I want to change the specification of the censoring point:

real L[N_cens];
...

Of course, that breaks the declaration of y_cens.

Is there a way to declare vector y_cens with a known upper limit for each element? I'm guessing it can be done in a loop, but too much of a noob to know how.

Any help will be appreciated.
1 Like

Sorry we took so long to respond.

First, you don’t actually need the varying bounds - the manual goes on to show a more efficient implementation where those parameters are integrated out. So you would need something like:

for(n in 1:N) {
  target += normal_lcdf(L[n] | mu[n], sigma);
}

If you actually need varying bounds (which I think is not the case) than the best way is to have the parameters unconstrained and do the constraining transforms yourself (the transforms are described at https://mc-stan.org/docs/2_23/reference-manual/lower-bound-transform-section.html)

Best of luck!

Hi @martinmodrak, thanks for this example.

I have noticed that this example confused me initially because the documentation is incorrect with regards to the probability under censoring on this page: 4.3 Censored data | Stan User’s Guide.

The issue is that the final equation in the first block should be 1-phi((U-\mu)/\sigma), not 1-phi((y-\mu)/\sigma).

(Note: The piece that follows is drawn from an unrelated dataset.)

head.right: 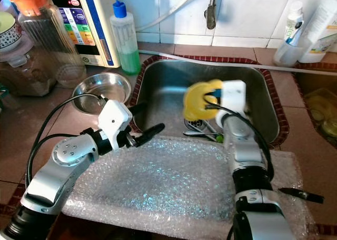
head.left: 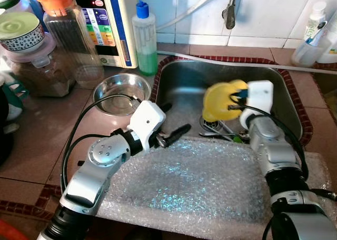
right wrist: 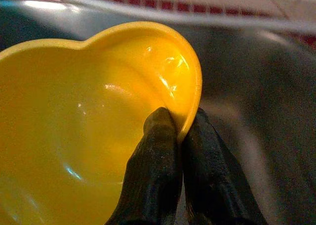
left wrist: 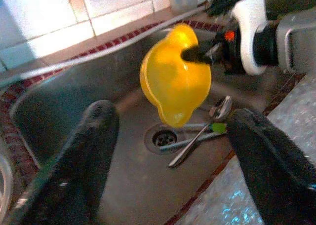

The code is correct as written (on the page and in your sample code above). However, the statement “you don’t actually need the varying bounds” is incorrect or unclear, since the equation will depend both in the code and in the correct expression on the varying bounds.

1 Like

@Christopher_Campbell thanks very much for noticing and reporting. It took a while, but the issue should be fixed in the next docs release: Censored data documentation has incorrect math · Issue #445 · stan-dev/docs · GitHub

1 Like